__Problem requirements__. Your answer should be only the lines below from the one with "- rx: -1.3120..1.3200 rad" to the one with "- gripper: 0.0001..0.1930", repeated exactly, ends included.
╭─ Data to process
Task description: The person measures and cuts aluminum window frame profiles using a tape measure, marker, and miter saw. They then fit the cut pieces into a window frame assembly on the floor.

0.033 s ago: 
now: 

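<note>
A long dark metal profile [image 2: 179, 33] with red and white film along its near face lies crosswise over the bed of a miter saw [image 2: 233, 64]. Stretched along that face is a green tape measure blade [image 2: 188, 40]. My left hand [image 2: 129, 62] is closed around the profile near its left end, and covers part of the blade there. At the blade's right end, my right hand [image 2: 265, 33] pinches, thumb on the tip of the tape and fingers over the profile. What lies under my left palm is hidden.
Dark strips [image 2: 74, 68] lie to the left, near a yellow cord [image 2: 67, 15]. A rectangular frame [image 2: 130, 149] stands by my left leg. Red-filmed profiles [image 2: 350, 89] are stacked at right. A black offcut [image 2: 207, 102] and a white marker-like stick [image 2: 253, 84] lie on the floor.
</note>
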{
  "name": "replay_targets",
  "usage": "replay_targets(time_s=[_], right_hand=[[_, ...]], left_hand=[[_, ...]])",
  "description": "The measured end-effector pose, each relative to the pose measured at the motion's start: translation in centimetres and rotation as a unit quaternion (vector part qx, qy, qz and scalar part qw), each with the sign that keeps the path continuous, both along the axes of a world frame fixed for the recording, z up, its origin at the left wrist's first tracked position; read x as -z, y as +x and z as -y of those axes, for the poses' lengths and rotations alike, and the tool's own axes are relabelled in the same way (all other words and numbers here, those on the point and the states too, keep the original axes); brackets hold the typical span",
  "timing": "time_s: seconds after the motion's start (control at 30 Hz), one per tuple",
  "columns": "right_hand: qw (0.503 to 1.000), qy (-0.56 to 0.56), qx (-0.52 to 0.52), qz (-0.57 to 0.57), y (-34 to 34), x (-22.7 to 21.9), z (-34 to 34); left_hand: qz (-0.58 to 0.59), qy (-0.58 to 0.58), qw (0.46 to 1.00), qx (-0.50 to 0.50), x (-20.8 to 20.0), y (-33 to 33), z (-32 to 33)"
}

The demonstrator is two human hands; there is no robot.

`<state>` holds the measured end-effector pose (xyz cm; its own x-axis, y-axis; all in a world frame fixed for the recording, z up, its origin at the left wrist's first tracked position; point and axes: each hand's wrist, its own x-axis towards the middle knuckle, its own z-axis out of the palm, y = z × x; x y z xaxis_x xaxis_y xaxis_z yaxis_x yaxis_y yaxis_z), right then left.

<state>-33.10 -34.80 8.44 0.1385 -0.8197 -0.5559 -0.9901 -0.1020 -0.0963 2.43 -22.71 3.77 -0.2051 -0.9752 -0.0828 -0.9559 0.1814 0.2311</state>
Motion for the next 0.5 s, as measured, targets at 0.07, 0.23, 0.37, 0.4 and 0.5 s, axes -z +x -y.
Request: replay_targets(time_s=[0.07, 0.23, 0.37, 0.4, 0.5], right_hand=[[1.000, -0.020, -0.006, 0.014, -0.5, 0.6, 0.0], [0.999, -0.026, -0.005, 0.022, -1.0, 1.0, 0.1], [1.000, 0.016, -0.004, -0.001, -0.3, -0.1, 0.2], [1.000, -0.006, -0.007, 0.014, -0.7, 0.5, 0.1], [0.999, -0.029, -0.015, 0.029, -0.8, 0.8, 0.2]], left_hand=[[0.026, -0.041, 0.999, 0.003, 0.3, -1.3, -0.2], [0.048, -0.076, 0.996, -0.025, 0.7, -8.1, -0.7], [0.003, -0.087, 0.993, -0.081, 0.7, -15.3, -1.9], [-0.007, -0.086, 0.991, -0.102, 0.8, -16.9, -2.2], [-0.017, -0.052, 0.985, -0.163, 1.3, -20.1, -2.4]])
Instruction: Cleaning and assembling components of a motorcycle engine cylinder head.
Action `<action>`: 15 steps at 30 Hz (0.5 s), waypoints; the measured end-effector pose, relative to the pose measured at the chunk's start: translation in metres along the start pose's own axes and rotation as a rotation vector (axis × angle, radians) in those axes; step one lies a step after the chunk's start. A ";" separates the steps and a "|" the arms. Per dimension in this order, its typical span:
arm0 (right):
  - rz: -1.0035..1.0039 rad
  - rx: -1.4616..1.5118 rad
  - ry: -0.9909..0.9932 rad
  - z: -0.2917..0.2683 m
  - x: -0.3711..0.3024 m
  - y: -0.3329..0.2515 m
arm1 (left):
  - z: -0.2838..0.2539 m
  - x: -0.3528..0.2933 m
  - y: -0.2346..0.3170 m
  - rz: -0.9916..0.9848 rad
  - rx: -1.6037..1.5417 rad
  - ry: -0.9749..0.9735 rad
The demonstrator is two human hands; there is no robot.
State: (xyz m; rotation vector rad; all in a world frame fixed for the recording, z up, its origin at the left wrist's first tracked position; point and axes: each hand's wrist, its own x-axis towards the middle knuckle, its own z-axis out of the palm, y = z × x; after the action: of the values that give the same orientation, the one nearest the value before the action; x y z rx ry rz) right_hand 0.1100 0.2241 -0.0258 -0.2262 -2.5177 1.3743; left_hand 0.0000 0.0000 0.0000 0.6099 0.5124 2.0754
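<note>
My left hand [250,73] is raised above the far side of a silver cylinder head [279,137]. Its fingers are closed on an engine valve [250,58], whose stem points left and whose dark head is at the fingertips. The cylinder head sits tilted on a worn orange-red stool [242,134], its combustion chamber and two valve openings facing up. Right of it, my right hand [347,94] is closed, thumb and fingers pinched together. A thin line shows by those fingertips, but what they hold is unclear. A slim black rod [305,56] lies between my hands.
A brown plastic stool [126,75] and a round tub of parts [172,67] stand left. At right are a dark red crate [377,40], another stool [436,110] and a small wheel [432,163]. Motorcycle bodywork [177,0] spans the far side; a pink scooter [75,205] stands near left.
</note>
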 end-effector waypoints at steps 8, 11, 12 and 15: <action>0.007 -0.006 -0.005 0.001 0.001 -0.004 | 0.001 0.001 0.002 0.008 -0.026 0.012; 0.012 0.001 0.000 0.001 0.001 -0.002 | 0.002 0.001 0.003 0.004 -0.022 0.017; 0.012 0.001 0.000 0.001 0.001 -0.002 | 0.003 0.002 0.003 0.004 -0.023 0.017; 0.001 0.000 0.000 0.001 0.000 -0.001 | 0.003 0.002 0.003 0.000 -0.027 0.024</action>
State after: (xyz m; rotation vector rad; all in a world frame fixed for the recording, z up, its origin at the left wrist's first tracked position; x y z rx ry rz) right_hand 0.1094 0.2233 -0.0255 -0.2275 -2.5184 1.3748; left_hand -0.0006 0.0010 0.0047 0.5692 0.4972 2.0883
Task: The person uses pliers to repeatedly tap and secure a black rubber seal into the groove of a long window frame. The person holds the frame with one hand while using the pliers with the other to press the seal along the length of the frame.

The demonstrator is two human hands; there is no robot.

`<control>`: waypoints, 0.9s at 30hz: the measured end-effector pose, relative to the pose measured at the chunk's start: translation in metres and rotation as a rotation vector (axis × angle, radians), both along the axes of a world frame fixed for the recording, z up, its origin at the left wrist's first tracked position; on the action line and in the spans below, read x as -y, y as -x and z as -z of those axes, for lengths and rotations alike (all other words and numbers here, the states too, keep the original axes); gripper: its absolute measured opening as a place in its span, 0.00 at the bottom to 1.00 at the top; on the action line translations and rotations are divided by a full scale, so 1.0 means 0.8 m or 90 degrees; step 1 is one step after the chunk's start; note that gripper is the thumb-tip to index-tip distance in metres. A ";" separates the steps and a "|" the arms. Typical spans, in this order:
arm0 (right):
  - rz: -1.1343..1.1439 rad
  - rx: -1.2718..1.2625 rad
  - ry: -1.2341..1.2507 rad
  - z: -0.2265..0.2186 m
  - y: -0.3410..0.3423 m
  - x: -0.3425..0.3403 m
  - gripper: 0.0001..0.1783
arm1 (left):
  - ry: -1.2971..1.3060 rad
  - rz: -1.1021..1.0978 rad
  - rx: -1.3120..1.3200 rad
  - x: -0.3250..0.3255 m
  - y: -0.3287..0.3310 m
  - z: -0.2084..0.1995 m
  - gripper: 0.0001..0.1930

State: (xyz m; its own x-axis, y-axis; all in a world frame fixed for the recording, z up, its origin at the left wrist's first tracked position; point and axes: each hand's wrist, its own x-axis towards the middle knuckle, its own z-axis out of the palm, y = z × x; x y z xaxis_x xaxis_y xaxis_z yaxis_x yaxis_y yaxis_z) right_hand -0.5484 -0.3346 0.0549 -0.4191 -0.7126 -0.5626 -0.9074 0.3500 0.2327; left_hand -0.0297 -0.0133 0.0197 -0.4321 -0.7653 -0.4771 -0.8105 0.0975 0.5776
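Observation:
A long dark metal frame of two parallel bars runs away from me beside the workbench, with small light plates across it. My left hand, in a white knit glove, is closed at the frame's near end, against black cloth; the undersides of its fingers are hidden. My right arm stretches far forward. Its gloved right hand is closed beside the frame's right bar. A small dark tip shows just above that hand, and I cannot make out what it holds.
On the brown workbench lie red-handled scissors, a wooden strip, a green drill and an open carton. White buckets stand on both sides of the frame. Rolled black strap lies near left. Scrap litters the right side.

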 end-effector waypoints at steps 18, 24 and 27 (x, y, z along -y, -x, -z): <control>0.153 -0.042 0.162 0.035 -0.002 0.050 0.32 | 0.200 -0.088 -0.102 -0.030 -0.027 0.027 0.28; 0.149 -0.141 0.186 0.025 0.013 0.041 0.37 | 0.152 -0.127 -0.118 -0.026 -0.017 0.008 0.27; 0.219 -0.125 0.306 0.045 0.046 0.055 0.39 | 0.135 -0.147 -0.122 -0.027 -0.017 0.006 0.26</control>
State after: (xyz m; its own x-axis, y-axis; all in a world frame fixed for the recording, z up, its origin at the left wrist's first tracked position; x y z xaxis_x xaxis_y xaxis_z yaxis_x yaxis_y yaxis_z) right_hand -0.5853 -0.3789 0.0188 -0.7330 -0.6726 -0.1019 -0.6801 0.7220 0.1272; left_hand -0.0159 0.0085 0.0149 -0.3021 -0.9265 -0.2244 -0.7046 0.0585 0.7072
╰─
__Response area__.
  - rx: -1.3120..1.3200 rad
  - x: -0.3250..0.3255 m
  - y: -0.3287..0.3310 m
  - z: -0.2084..0.1995 m
  - gripper: 0.0001..0.1930

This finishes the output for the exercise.